8. Let culture be your guide; Eat more like the French. Or the Japanese. Or the Italians. Or the Greeks. Any traditional diet will do: if it weren’t a healthy diet, the people who follow it wouldn’t still be around. Pay attention to how a culture eats, as well as what it eats. It may not be the nutrients that keep the French healthy (lots of saturated fat and alcohol?!) so much as the dietary habits: small portions, no seconds or snacking, communal meals–and the serious pleasure taken in eating.

9. Cook. And if you can, plant a garden. To take part in the intricate processes of providing for our sustenance is the surest way to escape the values and culture of fast food: that food should be cheap and easy; that food is fuel and not communion. The culture of the kitchen, embodied in those enduring traditions we call cuisines, contains more wisdom about diet and health than any nutrition journal.

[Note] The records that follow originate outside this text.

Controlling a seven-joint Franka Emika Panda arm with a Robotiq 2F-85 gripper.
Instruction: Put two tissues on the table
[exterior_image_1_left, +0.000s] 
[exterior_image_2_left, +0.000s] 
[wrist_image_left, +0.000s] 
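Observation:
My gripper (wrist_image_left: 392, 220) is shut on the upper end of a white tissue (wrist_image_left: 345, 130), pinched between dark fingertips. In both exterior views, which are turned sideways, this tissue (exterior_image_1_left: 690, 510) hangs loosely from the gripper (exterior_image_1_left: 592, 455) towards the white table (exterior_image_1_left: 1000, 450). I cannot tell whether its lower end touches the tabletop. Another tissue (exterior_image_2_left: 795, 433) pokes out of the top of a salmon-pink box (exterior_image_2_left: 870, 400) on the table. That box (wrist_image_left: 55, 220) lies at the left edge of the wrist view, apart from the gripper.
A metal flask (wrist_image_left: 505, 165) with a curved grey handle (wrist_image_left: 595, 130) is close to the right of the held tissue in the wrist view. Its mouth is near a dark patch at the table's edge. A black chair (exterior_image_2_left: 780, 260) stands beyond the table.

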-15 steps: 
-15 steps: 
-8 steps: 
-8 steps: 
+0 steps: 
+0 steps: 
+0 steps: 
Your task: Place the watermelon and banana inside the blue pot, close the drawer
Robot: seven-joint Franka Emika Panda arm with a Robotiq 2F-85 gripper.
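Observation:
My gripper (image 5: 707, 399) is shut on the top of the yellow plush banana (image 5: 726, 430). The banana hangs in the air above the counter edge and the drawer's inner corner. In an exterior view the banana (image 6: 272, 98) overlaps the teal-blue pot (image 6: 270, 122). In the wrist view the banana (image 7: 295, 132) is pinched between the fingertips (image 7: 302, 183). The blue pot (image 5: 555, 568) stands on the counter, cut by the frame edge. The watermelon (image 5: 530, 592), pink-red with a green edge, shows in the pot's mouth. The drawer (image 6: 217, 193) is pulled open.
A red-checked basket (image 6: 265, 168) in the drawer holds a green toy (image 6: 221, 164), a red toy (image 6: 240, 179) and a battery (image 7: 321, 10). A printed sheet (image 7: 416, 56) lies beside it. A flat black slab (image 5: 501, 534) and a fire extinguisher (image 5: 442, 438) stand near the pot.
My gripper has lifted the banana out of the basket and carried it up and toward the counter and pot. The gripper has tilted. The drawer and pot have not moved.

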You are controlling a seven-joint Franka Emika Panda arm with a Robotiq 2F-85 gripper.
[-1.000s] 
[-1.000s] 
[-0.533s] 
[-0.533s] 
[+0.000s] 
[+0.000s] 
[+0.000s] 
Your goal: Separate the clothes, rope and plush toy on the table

10. Eat like an omnivore. Try to add new species, not just new foods, to your diet. The greater the diversity of species you eat, the more likely you are to cover all your nutritional bases. Biodiversity in the diet means less monoculture in the fields. The vast monocultures that now feed us require tremendous amounts of chemical fertilizers and pesticides. Diversifying those fields will mean fewer chemicals, healthier soils, healthier plants and animals, and healthier people. Your health isn’t bordered by your body and what’s good for the soil is probably good for you, too.

Anyway, remember that this is a heavily-edited adaptation from the magazine article. If not everything really makes sense, you may want to read his work for yourself, or engage someone who has.